Starting out is indeed a big step, especially if you are going solo. Traditionally, entrepreneurs could choose between forming a private company or running their venture as a sole proprietorship. 

This is no longer the case, A person Company is suitable for solo entrepreneurs who want legal protections like a corporation, but with minimal hassles, introduced in India under the Companies Act 2013. The benefits of developing an OPC include

Through this blog, we want to tell everyone that we are going to discuss in detail the top 19 benefits of one person company which no one has told you yet, so you are requested to read this blog post completely so that you can understand it completely.
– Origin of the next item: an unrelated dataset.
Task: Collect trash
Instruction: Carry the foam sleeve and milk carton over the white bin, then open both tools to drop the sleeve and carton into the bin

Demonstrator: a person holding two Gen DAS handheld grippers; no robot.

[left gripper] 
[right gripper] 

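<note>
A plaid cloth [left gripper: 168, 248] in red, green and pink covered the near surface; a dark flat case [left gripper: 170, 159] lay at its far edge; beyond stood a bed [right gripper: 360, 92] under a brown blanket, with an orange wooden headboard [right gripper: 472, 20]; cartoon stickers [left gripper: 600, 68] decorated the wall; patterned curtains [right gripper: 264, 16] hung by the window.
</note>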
What is the One Person Company?

What is the One Person Company?

OPC is a type of business entity that was first introduced in India under the Companies Act, of 2013, and it facilitates the incorporation and conduct of business by a single person with limited liability. 

OPC is completely different from a sole proprietorship, as it is independent of its owner as a separate legal entity, whereas in the case of a sole proprietorship, the business and the owner are essentially one and the same.

In an OPC, the owner of the company is its sole shareholder as well as its director. This means that the individual has complete control of the decision-making process. 

OPC is developed for solo entrepreneurs who want to enjoy limited liability and corporate recognition without the need for any shareholders or partners.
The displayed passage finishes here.